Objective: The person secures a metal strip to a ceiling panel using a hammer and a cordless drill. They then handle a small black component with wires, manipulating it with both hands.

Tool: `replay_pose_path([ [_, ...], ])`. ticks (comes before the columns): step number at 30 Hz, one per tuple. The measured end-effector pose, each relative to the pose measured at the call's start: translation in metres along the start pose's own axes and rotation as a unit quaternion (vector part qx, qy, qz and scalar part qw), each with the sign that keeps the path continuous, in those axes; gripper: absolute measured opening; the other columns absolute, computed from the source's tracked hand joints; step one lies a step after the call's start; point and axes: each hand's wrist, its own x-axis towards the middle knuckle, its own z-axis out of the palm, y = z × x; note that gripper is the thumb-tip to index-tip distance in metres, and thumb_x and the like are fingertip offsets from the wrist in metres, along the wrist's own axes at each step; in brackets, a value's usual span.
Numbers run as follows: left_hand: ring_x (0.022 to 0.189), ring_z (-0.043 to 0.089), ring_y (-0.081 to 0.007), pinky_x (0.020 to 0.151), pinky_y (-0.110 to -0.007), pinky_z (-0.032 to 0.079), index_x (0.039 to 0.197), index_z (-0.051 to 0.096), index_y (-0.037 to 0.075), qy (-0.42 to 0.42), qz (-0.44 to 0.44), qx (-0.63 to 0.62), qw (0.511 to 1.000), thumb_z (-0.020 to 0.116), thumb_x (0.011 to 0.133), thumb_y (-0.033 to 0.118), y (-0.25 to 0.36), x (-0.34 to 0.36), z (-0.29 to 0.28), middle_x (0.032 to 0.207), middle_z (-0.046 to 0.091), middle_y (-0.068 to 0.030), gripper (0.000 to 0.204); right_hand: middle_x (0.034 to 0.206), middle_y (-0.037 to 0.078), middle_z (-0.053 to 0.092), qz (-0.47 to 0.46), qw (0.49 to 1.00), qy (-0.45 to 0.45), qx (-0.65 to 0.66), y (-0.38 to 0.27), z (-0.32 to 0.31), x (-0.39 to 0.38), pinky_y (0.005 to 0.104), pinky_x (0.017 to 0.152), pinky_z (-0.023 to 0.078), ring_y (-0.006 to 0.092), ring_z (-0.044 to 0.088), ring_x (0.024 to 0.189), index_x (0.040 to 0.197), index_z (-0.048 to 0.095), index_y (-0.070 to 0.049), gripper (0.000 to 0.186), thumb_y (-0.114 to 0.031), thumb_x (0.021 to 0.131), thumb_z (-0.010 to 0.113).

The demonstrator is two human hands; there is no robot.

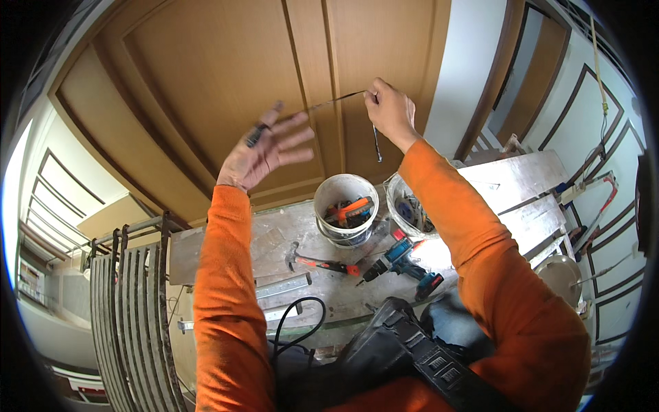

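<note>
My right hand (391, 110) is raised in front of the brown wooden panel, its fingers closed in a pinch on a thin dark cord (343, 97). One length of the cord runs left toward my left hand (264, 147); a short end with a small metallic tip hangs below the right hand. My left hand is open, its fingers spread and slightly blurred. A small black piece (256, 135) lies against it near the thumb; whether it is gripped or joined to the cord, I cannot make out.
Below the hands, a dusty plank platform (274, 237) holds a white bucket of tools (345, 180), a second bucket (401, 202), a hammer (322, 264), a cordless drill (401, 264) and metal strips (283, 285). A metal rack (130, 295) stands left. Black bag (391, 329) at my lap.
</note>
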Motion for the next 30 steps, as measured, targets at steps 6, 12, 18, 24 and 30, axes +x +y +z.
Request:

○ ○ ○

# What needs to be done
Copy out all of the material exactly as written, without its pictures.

# Solution to this exercise
Objective: The person secures a metal strip to a ceiling panel using a hammer and a cordless drill. They then handle a small black component with wires, manipulating it with both hands.

Tool: `replay_pose_path([ [_, ...], ])`. ticks (comes before the columns): step number at 30 Hz, one per tuple. The measured end-effector pose, each relative to the pose measured at the call's start: translation in metres along the start pose's own axes and rotation as a unit quaternion (vector part qx, qy, qz and scalar part qw), each with the sign that keeps the path continuous, in those axes; gripper: absolute measured opening; the other columns absolute, computed from the source's tracked hand joints; step one lies a step after the call's start; point and axes: each hand's wrist, its own x-axis towards the middle knuckle, its own z-axis out of the palm, y = z × x; note that gripper is the thumb-tip to index-tip distance in metres, and thumb_x and the like are fingertip offsets from the wrist in metres, along the wrist's own axes at each step; in brackets, a value's usual span.
Numbers run as follows: left_hand: ring_x (0.022 to 0.189), ring_z (-0.043 to 0.089), ring_y (-0.081 to 0.007), pinky_x (0.020 to 0.151), pinky_y (-0.110 to -0.007), pinky_z (-0.032 to 0.079), index_x (0.039 to 0.197), index_z (-0.051 to 0.096), index_y (-0.037 to 0.075), qy (-0.42 to 0.42), qz (-0.44 to 0.44), qx (-0.63 to 0.62), qw (0.511 to 1.000), thumb_z (-0.020 to 0.116), thumb_x (0.011 to 0.133), thumb_y (-0.033 to 0.118), y (-0.25 to 0.36), x (-0.34 to 0.36), z (-0.29 to 0.28), middle_x (0.032 to 0.207), middle_z (-0.046 to 0.091), middle_y (-0.068 to 0.030), gripper (0.000 to 0.204); right_hand: middle_x (0.034 to 0.206), middle_y (-0.037 to 0.078), middle_z (-0.053 to 0.092), qz (-0.47 to 0.46), qw (0.49 to 1.00), qy (-0.45 to 0.45), qx (-0.65 to 0.66), y (-0.38 to 0.27), z (-0.32 to 0.31), x (-0.39 to 0.38), pinky_y (0.005 to 0.104), pinky_x (0.017 to 0.152), pinky_z (-0.023 to 0.078), ring_y (-0.006 to 0.092), ring_z (-0.044 to 0.088), ring_x (0.024 to 0.189), index_x (0.040 to 0.197), index_z (-0.048 to 0.095), index_y (-0.070 to 0.049), gripper (0.000 to 0.186), thumb_y (-0.114 to 0.031), thumb_x (0.021 to 0.131), thumb_z (-0.010 to 0.113).

The demonstrator is two human hands; there is no robot.


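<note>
My right hand (391, 110) is raised in front of the brown wooden panel, its fingers closed in a pinch on a thin dark cord (343, 97). One length of the cord runs left toward my left hand (264, 147); a short end with a small metallic tip hangs below the right hand. My left hand is open, its fingers spread and slightly blurred. A small black piece (256, 135) lies against it near the thumb; whether it is gripped or joined to the cord, I cannot make out.
Below the hands, a dusty plank platform (274, 237) holds a white bucket of tools (345, 180), a second bucket (401, 202), a hammer (322, 264), a cordless drill (401, 264) and metal strips (283, 285). A metal rack (130, 295) stands left. Black bag (391, 329) at my lap.
</note>
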Motion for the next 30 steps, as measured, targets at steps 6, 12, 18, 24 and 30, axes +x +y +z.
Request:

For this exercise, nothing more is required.